What is required: Please go line by line and repeat the data below exactly, with no images.

· · · · ·

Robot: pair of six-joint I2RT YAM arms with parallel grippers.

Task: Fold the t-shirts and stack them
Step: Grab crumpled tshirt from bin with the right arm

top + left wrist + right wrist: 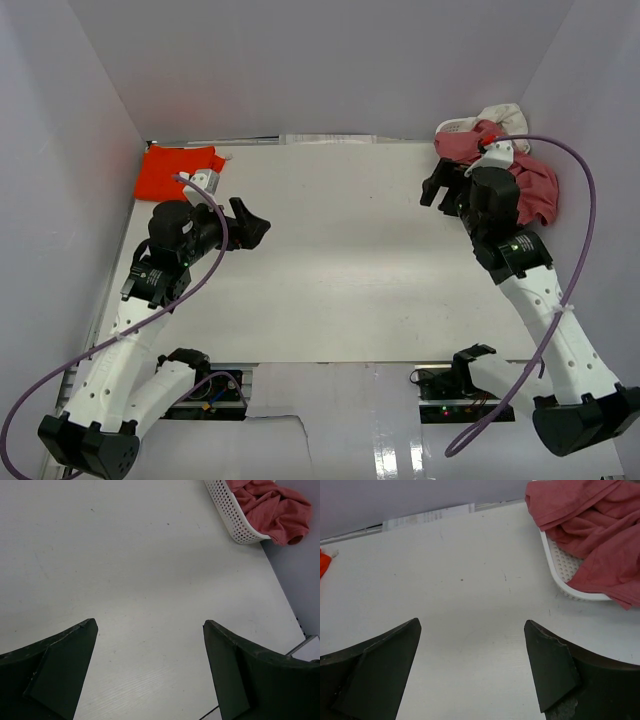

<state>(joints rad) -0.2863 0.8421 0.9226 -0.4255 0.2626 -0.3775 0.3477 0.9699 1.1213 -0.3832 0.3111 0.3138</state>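
One orange-red t-shirt (pixel 178 172) looks folded at the counter (pixel 340 260) far-left corner, rose-red t-shirt (pixel 535 190) and cream-white t-shirt (pixel 500 116) crumpled in the basket (pixel 560 565), unfolded; left end effector (pixel 255 222) and right end effector (pixel 440 186) agape, empty.

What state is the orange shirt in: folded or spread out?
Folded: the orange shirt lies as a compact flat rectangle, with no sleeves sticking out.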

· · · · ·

Output below:
Robot: pair of six-joint I2RT YAM arms with parallel grippers.

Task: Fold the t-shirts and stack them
Step: Grab crumpled tshirt from bin with the right arm

top + left wrist + right wrist: 

<state>(joints rad) -0.2863 0.8421 0.9226 -0.4255 0.2626 -0.3775 0.3477 0.9699 1.1213 -0.3832 0.3111 0.3138</state>
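One orange-red t-shirt (pixel 178 172) looks folded at the counter (pixel 340 260) far-left corner, rose-red t-shirt (pixel 535 190) and cream-white t-shirt (pixel 500 116) crumpled in the basket (pixel 560 565), unfolded; left end effector (pixel 255 222) and right end effector (pixel 440 186) agape, empty.

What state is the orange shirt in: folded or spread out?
Folded: the orange shirt lies as a compact flat rectangle, with no sleeves sticking out.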

What appears above is the full answer.